Recenzja Lies of P: Overture. Dodatek, który nie wyciągnął wniosków z błędów podstawki
Kupsztal dla mnie, tzn gorszy pod każdym względem od Dark Soulsów... wiec po co się męczyć skoro niczym nie zaskoczy ? Gra jedynie dla młodszych graczy zaczynających gatunek - jest łatwa dosyć.
No ciekawią mnie te poziomy trudności. Na normalu już by mi się nie chciało tego przechodzić, ale jak dodali jakieś niższe to kto wie... Może sprawdzę jak będzie w jakiejś dobrej promce.
Mi sie tam gralo bardzo dobrze,jedynie co to sie zawiodlem ze taki krotki
Moja opinia o podstawce Lies of P jak coś, w DLC jeszcze nie grałem.
Czyli standard, trzeba czekać aż połatają. Nic nie szkodzi przy okazji cena spadnie.
Nudne i korytarzowe lokacje? To recenzent chyba Khazana nie widział, tam to dopiero patologia i nuda jest w designie poziomów. :d
mam ale jeszcze nie sprawdzałem bo mindseye a teraz the alters, podstawka zachwycająca nie była niestety a teraz wiem że dlc podobnie może sprawdzę może nie, zobaczymy.

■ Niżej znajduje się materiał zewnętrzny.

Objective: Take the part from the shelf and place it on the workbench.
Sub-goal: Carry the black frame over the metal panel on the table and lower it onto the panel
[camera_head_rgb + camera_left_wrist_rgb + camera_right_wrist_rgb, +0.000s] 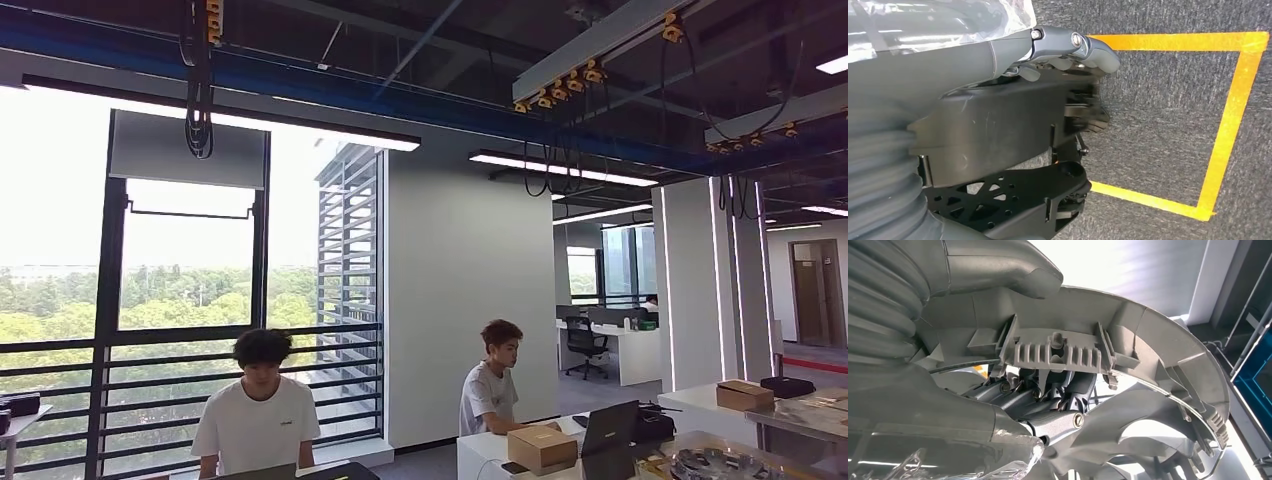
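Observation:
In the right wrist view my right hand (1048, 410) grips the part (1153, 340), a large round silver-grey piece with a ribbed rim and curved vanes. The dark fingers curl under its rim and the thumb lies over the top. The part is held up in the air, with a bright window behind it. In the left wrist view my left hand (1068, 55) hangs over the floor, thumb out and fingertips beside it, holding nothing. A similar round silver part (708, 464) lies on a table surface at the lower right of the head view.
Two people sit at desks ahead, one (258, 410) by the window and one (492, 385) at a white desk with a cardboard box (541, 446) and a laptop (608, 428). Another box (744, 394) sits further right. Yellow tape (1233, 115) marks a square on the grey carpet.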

Nie ma to jak podwalić materiał kogoś innego i zrobić z tego recke + dodając coś tam o klimacie itp, od siebie. Jeszcze powiedzcie że było tylko wzorowane xD https://www.youtube.com/watch?v=fMmv8aN8XJk
Już sobie nie dopowiadaj, po prostu doszliśmy do podobnych wniosków ;) Z Loanelem rozmawiałem nawet o tej grze na jego strimie, mamy bardzo podobne spojrzenie na wiele rzeczy, nie tylko w tej grze. Poza tym - jak zauważyłeś - odniosłem się też do innych rzeczy, których Loanel w swoim materiale nie porusza, pozdrawiam
Właśnie przeszedłem od nowa podstawkę i dodatek, wyszło chyba 40 godzin, ale zajrzałem wszędzie gdzie się da i zrobiłem co sie dało, wcześniej dwa razy przeszedłem podstawkę i rzeczywiście w premierę było trudno, później zagrałem po aktualizacjach gdzie poziom był trochę zmniejszony, teraz zagrałem na najłatwiejszym żeby jak najszybciej przejść przez grę i rzeczywiście jedyną trudność sprawił ostatni boss, gdzie się pare razy powtórzyło go, co zauważyłem, z podstawki wszystko schodziło jak leci nawet final boss był łatwy, tak z dodatku na tym najłatwiejszym poziomie było trochę trudniej, no ale nic.
Moim zdaniem recenzja chyba trochę za bardzo surowa, dla mnie mocne 8 jeśli chodzi o ocenę, rzeczywiście fajnie było zobaczyć wszystko przed tragedią i spotykać postacie które w teraźniejszości cos o nich się mówi lub występują, w sumie historia opowiedziana w DLC była świetna i smutna jednocześnie, nie spodziewałem się ale po ukończeniu miałem moralniaka :P chyba jedna z nielicznych gier co łapie za serducho a byś się tego nie spodziewał, ale to też zależy jak ktoś sie utożsamia z grą i się wczuwa. A że to samo co w podstawce, no ja tam niczego innego się nie spodziewałem, nie wiem co miało być innego czy nowego :P to tylko DLC.
Oby zrobili Lies of P 2 z wiadomą postacią z końcowego filmu podstawki, ale na premierę pewnie poczekamy 2-3 lata jeśli w ogóle coś będzie.